Texas has a new billionaire, and he's made his fortune through peddling booze.
The appropriately named Bert "Tito" Beveridge, the founder and sole owner of Austin-based Tito's Handmade Vodka, is now part of the exclusive Forbes 400, the list of the richest people in America. His company is worth an estimated $2.5 billion.
Tito's Vodka sold an estimated 45 million bottles last year, a number that will likely go up to 58 million this year, according to Forbes, which recently profiled Beveridge as part of the release of the latest Forbes 400.
Now 55, the entrepreneur originally got his start in the oil-and-gas industry but found a more lucrative calling starting up his own distillery — Texas’ very first. Prior to 1997, when Tito’s Vodka was bootstrapped together, the state didn’t have any distilleries; there supposedly wasn’t a law that permitted them. Beveridge dug through the code book and proved regulators wrong.
As a result, Texas (and Tito's home of Austin in particular) has a booming spirits industry that goes far beyond vodka and into rum, whiskey and even Texas' first amaro.
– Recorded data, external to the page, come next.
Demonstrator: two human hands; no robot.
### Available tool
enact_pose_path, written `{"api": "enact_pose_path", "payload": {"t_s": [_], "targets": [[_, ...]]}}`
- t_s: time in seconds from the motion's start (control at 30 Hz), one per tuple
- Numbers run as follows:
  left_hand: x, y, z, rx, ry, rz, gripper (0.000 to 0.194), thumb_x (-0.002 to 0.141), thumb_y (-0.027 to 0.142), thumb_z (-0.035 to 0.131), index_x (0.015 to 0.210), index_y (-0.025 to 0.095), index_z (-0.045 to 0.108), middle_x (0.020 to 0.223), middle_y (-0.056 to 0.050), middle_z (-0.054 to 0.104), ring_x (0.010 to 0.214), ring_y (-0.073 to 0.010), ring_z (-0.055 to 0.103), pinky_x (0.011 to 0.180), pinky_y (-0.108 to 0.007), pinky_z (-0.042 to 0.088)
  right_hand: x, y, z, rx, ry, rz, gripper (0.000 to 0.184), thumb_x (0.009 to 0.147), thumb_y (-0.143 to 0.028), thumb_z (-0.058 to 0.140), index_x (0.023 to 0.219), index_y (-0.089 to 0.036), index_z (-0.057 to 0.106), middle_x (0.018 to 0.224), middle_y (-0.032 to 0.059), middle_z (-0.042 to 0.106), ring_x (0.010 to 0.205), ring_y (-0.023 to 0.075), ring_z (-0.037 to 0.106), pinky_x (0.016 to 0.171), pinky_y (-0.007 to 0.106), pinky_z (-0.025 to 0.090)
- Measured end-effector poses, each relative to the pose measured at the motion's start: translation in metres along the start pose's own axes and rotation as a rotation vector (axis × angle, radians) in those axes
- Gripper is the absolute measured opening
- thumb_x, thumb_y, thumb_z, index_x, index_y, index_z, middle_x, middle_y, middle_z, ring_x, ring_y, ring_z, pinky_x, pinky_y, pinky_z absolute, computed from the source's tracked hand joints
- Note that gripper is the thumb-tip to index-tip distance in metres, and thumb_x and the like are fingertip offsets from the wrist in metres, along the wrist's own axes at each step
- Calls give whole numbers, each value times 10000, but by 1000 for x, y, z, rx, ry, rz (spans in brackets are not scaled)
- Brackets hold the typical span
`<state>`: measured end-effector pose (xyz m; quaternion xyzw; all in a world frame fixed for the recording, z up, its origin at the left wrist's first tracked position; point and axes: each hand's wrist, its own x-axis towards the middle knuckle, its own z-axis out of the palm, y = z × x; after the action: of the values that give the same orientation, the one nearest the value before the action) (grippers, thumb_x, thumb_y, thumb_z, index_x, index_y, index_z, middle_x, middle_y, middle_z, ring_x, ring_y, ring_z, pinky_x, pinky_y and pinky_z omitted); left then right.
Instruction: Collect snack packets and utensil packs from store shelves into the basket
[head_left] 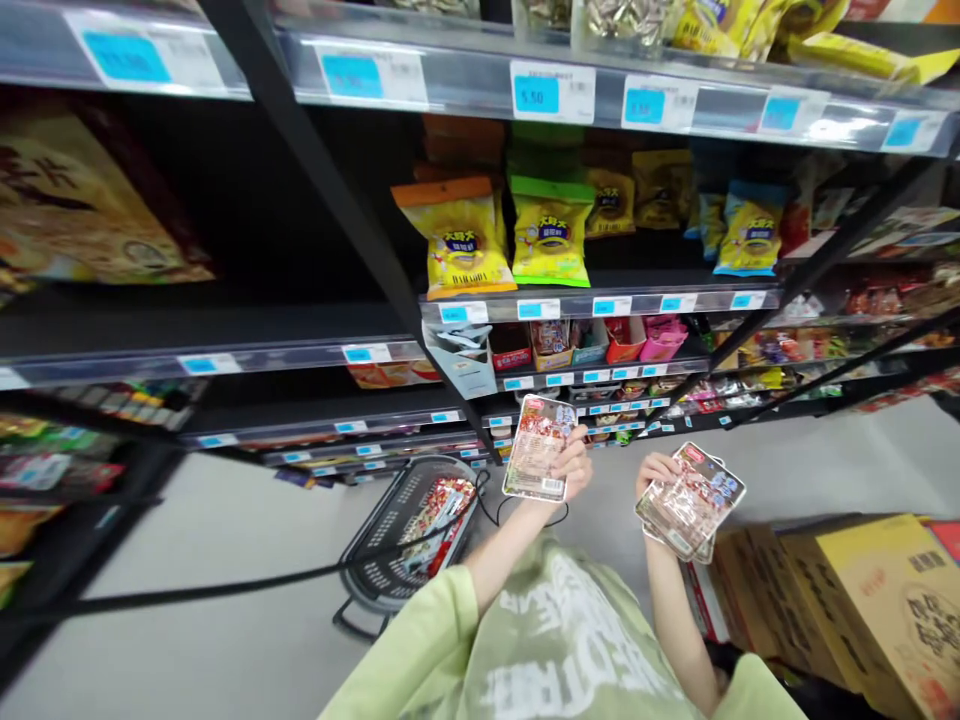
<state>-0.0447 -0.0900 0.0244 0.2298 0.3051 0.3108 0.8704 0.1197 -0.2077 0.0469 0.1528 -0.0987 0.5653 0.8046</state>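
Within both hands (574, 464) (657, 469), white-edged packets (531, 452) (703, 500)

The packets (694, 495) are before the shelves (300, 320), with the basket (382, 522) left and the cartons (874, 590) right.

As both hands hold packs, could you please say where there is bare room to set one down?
The left shelf looks bare between the large bag and the upright; so does the floor between the basket and left-hand shelving. It is crowded among the snack boxes below the yellow bags, and by the cartons at lower right.
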Motion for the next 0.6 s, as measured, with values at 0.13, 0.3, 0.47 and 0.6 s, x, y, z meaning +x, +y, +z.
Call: {"api": "enact_pose_path", "payload": {"t_s": [0.13,0.3,0.47,0.6], "targets": [[4,3,8,173,36,73,233,962,441,506,954,241,626,518,77,388,385,-122,255,556,-321,350,3,5,-1,-51,-9,-5,320,1005,-195,349,887,-369,591,937,41,692,836,117,723,784,195,637],[6,25,7,342,79,200,427,982,577,419,861,213,604,622,12,540,501,-148,458,597,-314,398,6,-2,2,-240,-3,-34,391,1057,-223,252,928,-301,613,950,36,708,836,47,704,705,84,571],[-3,38,-18,504,206,342,359,839,536,732,720,222,606,625,27,548,623,-161,513,662,-263,405,14,-7,2,-655,7,-75,410,1048,-197,271,922,-292,649,832,21,670,685,86,642,512,116,515],[-8,37,-43,556,294,382,374,855,558,717,697,239,603,646,19,548,674,-182,527,691,-262,410,24,4,-3,-1142,60,-54,405,1004,-175,295,764,-303,595,667,-3,587,560,140,547,407,151,456]]}}
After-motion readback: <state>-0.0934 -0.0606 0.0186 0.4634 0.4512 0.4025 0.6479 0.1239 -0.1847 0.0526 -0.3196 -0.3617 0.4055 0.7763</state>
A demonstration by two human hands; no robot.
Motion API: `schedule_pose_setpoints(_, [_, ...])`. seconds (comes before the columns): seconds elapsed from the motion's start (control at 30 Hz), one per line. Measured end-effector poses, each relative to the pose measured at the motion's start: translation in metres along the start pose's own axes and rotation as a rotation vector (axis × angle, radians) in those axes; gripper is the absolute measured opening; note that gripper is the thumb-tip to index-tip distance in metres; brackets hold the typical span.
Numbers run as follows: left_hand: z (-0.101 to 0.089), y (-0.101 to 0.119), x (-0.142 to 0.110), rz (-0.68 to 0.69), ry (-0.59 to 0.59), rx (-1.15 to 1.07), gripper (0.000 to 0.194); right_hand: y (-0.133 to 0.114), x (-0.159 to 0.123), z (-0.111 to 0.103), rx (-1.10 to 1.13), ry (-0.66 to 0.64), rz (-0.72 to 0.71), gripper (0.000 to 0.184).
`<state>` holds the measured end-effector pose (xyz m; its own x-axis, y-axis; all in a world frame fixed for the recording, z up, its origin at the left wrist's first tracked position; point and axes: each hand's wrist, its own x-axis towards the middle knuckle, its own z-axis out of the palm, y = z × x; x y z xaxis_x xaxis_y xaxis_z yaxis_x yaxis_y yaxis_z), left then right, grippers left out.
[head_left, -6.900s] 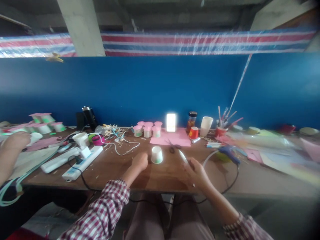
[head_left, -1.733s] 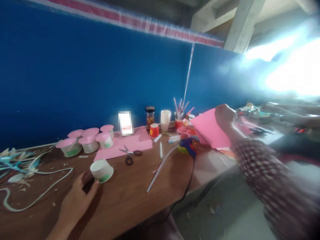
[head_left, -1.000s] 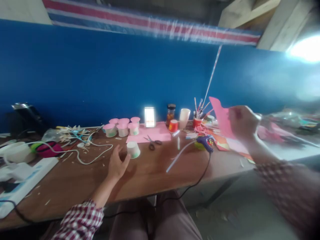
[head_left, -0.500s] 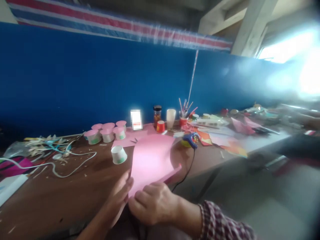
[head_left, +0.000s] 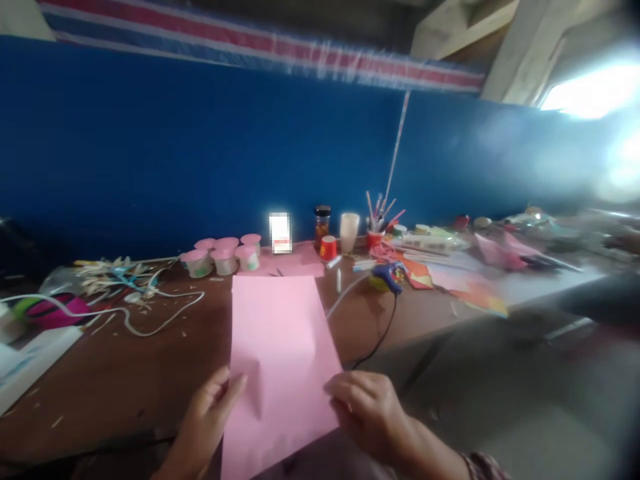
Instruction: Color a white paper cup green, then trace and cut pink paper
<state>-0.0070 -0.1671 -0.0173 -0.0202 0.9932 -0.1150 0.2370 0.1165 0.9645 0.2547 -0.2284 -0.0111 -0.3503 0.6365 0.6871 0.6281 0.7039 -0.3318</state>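
Note:
A pink paper sheet lies lengthwise on the brown table, its near end over the front edge. My left hand pinches the sheet's near left edge. My right hand grips its near right corner, fingers curled over the paper. The sheet covers the spot where the upturned white cup and the scissors stood; neither shows.
Several pink-topped paper cups stand at the back, beside a glowing phone, a jar, a red cup and a pen pot. A blue glue gun with black cord lies right. White cables lie left. Loose coloured papers cover the right side.
The pink sheet, carried in by my right hand from the right, has been laid flat and straight in front of me. Both hands have shifted to its near corners.

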Motion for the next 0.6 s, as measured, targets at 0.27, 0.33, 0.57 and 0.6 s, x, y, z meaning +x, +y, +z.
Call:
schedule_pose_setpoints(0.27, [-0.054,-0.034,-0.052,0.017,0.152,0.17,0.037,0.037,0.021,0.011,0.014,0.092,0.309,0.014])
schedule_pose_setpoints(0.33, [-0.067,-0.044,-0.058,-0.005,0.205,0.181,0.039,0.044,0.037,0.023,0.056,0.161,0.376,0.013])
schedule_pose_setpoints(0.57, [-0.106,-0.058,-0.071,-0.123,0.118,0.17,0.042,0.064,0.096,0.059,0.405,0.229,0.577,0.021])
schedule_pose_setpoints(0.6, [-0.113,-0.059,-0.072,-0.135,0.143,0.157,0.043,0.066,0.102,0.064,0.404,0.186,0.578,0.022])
But Beveridge’s success has always been with the odorless, colorless alcohol, and his once-fledgling company turned 20 this year still producing the stuff and only that.
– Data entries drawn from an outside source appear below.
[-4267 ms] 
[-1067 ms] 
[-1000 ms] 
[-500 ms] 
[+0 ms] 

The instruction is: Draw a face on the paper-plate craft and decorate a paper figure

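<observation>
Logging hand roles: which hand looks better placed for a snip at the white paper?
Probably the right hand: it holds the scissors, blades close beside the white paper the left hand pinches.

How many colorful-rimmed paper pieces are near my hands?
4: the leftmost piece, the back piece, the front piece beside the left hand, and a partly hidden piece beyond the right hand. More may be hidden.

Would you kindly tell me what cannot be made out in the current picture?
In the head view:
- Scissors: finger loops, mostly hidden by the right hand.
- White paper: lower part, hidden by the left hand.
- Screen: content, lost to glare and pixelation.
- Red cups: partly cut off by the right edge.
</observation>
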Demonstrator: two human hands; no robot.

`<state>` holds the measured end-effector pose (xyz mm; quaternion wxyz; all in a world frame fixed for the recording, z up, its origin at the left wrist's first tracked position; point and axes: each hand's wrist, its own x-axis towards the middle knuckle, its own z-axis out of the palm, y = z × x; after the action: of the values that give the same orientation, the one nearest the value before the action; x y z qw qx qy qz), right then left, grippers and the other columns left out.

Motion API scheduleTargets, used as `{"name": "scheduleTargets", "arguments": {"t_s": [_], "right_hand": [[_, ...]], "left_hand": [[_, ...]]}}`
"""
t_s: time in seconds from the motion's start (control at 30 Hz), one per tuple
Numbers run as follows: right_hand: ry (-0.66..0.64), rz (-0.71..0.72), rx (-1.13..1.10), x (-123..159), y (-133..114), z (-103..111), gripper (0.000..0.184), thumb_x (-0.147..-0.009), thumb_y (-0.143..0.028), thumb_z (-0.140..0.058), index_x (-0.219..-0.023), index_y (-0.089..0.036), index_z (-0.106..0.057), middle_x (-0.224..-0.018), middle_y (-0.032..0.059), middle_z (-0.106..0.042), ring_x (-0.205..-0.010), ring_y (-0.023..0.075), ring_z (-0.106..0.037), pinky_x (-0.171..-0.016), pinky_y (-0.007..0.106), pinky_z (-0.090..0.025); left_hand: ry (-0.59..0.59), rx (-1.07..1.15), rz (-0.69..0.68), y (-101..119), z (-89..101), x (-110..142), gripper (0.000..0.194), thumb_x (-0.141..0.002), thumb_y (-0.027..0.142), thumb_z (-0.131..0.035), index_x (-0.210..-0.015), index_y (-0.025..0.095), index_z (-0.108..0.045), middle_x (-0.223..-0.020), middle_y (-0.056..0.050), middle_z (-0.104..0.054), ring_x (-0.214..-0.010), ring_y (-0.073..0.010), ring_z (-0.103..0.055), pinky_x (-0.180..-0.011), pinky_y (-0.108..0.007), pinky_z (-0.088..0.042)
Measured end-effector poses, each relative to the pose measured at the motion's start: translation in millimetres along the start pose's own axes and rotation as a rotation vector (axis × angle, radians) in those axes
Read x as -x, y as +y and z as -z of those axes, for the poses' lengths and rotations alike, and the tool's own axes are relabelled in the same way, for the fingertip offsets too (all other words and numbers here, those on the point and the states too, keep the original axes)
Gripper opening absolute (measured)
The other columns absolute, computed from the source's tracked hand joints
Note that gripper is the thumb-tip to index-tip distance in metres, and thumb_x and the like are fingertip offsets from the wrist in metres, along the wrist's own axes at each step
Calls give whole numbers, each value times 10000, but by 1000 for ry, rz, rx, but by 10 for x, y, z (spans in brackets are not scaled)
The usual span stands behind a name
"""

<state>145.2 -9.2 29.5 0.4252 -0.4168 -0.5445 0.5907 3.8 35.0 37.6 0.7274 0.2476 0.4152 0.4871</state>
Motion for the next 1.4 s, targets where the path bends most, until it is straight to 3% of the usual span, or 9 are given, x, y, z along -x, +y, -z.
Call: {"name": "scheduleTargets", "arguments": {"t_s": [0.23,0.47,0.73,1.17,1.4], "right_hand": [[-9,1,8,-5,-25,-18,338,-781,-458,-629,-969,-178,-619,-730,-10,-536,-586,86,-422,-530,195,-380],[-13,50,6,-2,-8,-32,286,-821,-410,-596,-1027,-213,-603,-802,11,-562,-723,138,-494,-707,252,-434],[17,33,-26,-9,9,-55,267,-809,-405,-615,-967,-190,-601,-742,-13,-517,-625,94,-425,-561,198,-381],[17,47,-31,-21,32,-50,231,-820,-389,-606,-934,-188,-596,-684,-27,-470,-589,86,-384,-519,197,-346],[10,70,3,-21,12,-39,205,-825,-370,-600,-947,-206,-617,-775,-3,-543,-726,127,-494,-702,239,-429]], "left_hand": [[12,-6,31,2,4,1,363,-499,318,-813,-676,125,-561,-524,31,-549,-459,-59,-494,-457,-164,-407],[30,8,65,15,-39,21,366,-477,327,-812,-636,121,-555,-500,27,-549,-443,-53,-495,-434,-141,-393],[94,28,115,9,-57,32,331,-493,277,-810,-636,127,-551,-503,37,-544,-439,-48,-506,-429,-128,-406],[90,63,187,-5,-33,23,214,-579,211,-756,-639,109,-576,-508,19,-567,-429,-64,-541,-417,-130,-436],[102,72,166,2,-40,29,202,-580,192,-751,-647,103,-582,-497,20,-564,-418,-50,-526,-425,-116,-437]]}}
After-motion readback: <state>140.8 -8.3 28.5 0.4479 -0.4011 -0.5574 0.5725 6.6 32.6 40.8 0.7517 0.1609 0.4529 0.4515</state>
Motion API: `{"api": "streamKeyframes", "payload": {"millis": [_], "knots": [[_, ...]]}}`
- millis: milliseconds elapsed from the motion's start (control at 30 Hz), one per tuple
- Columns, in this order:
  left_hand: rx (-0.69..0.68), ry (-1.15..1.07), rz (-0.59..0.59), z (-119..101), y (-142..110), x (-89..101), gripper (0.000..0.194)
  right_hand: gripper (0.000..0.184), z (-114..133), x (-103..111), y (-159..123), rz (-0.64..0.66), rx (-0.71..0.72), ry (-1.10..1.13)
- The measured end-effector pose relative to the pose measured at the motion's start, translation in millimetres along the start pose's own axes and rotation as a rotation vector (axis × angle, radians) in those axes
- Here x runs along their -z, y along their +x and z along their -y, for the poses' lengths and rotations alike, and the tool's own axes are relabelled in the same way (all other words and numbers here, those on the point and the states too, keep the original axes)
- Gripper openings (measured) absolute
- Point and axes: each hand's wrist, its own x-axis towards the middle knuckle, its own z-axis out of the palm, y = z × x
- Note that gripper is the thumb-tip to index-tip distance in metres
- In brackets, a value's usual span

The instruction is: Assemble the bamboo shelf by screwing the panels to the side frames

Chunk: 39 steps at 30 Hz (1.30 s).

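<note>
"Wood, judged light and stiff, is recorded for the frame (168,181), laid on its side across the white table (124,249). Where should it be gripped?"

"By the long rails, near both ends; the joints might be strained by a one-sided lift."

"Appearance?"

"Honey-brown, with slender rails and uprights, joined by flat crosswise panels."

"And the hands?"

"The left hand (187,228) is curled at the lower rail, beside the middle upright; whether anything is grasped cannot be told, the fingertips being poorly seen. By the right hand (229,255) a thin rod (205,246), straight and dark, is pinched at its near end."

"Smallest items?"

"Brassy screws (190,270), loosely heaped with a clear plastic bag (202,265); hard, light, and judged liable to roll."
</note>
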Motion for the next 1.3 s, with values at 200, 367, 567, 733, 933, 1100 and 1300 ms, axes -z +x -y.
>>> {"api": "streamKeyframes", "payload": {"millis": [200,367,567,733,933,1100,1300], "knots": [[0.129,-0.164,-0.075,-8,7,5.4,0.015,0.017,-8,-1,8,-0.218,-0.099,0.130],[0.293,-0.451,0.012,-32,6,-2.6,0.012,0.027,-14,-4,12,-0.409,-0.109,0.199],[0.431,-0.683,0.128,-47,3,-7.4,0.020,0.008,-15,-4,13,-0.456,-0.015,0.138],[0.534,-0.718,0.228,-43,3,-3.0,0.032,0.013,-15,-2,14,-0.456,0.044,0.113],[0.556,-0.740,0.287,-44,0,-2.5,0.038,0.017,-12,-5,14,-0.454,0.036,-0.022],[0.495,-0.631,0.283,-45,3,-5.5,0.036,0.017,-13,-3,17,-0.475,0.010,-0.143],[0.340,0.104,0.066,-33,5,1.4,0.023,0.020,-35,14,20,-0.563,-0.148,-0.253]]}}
As with any business, there have been bumps in the road.
In 2014, a pair of lawsuits were leveled against Tito's Handmade Vodka, claiming that the bottles were "deceptively labeled," specifically through the use of the word "handmade" in the brand's name. Both lawsuits were dismissed last year.
The suits were filed in U.S. District Court a year after a not-so-nice 2013 Forbes profile of Beveridge, which explored "how to maintain the fiction of being a small-batch brand that's actually expanding rapidly in the $5.5-billion-a-year U.S. market for the colorless liquor."
Whatever the case, Beveridge is using a portion of the Tito's fortune for good: Tito's founded the charitable side project of Vodka for Dog People a few years ago, making rescue dogs one of the core missions of the company when it's not producing vodka. (Beveridge is a self-professed dog lover whose half-Labrador, half-German shepherd mix was constantly at his side during the early days of the distillery.)
And earlier this year, Tito's took the philanthropy a step further and now donates all proceeds from its online store to designated nonprofits. You can choose which one you want your money to go toward on the site.
Beveridge made the Forbes 40 list despite an ever-steeper cost of admission to this most exclusive club: “The minimum net worth to make The Forbes 400 list of richest Americans is now a record $2 billion, up from $1.7 billion a year ago,” according to the publication.